D'abord s'arrêter à Grenade, sur les traces de Federico Garcia Lorca et de sa guitare
Le chant de la corrida : l’éveilleur et le taureau, la mort du passé, avant la naissance même
Le taureau, force paisible ou force colérique
Attisé par le matador
Danse avec lui dans une danse de mort
Fait corps avec le matador son éveilleur à la transcendance
Cette fusion n’aura duré qu’un court instant d’être.
Dissolution de l’être-là.
Puis un long séjour dans le désert
Se dépouiller dans le sable
s'alléger de l'inessentiel
pour ne garder avec soi que l'eau vivifiante
creuser, capter, accumuler...
La terre y cache des sources souterraines
un puits dans l'oasis
eau distribuée parcimonieusement
où tout n'est que sècheresse.
Le scarabée court à la nuit
le serpent s'abrite même du soleil
il se dépouille dans le sable
avant de s'enfoncer dans la terre.
Ils ne font que des gestes essentiels
Quelque part dans une oasis à El Ouata
une maison en terre
minimaliste
Tapis berbère et larges coussins
le jardin vivrier
Pour se sentir être-soi.
Alliance du passé et du présent.
Dans les rues encombrées et poussiéreuses
Le vacarme et l’indistinct
Le repli dans les jardins ombragés
La tentation partagée entre l’action et le repos
Déguster le thé dans un salon oriental
La nudité dans sa simplicité
Voiles transparents dans le jeu de l’amour
Tu as un pantalon bouffant et des babouches.

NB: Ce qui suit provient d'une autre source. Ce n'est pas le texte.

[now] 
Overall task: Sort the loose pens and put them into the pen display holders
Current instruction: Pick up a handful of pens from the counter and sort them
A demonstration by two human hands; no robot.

La nudité est une forme de dépouillement de l’être-là
Qui invite à l’union de l’être-deux.
A Istanbul
Tu te penches au-dessus de la balustrade
du pont de la Corne d'Or
en dessous passent des barques
et bateaux à moteur
vers Eyüp, la colline sacrée.
Quelques boutiques s'étagent sur ce pont
des passants nonchalants boivent dans ces bars
à l'odeur moite de l'Orient
les caïques qui font la navette sur le Bosphore
sont maintenant à quai
l'eau clapote doucement et les fait tanguer
ils s'entrechoquent comme des amoureux
Au loin dans le voile brumeux du soir
la mosquée bleue luit faiblement
la nuit tombe petit à petit
et c'est un ciel étoilé qui va naître
avec un croissant au cœur de l'Islam.
Déambuler dans Taxim
fumer un narguilé le soir près du Bosphore, à Karaköy ou Tophane
en attendant les sirènes des bateaux au loin
appareiller pour la Mer Noire...
...et puis retrouver notre petit appartement
et s'allonger sur des sofas, dans l’être-Deux-là-bas
caniculaire ou glaciale
au pas des chameaux
d’une clairière infinie qui se perd dans le Gobi
des apsaras dansent à la lumière du couchant
les oiseaux piaillent
un lourd chariot avance au pas des buffles
Faire une pause à Cholon : s’y faire déposer en pousse-pousse
Les boutiques sont grouillantes le matin
Cela sent le poisson et les fleurs
Dans l’atmosphère lourde et humide
avant de partir vers le Mékong
Et puis l’Amérique du sud…
pénètre dans les bars enfumés à Puerto Montt
Embarquer dans la moiteur froide du matin
quand seule la sirène du cargo emplit l’espace
et drague les oiseaux vers les fjords de Patagonie
Dans la nonchalance d’un regard déraciné
où le temps n’a pas de prise
où la paix semble éternelle
où il n’y a rien à faire qu’attendre le lendemain
dans une terre de mission
où la vie est tracée à l’avance, à Santa-Ana de Velasco
une grande maison avec verrière
au mur des peintures de Frida, des céramiques aux couleurs vives
dans le patio central : luxuriance de plantes tropicales et ruissellements
et remonter vers le nord à l'île aux Coudres au milieu du Saint-Laurent
à l’été indien quand volent les oies sauvages
des érables rouges et jaunes
jouent de la guitare près du fleuve
Le canal Saint-Martin
traverse Paris
et se perd de passage en passage.
dans un dédale alchimique qui nous devance
Et enfin le détachement de soi et du monde, pour retrouver l'ici de l’être-là.